- _Activity_
Only the lines from the top of the following listing through the line with "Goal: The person" belong in your answer, exactly as written.
Given material Start Marker
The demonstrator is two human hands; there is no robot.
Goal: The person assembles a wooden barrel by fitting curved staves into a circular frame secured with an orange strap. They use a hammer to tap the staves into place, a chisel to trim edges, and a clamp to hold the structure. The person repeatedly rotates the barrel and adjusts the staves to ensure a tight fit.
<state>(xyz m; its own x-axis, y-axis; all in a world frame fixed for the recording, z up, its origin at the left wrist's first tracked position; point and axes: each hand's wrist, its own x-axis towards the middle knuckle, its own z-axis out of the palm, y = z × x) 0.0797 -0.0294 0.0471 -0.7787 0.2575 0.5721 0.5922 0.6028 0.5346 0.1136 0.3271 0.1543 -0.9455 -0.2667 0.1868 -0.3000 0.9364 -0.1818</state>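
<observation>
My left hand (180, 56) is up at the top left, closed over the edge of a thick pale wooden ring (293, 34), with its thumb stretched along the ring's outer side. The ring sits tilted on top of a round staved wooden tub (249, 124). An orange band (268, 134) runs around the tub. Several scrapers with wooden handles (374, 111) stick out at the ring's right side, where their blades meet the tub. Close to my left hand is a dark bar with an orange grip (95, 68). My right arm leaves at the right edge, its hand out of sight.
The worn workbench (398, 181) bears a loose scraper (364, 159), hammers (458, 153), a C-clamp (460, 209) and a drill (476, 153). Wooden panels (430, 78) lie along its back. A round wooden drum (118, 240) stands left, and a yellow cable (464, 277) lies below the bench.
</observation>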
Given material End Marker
- _Answer to this exercise_
The demonstrator is two human hands; there is no robot.
Goal: The person assembles a wooden barrel by fitting curved staves into a circular frame secured with an orange strap. They use a hammer to tap the staves into place, a chisel to trim edges, and a clamp to hold the structure. The person repeatedly rotates the barrel and adjusts the staves to ensure a tight fit.

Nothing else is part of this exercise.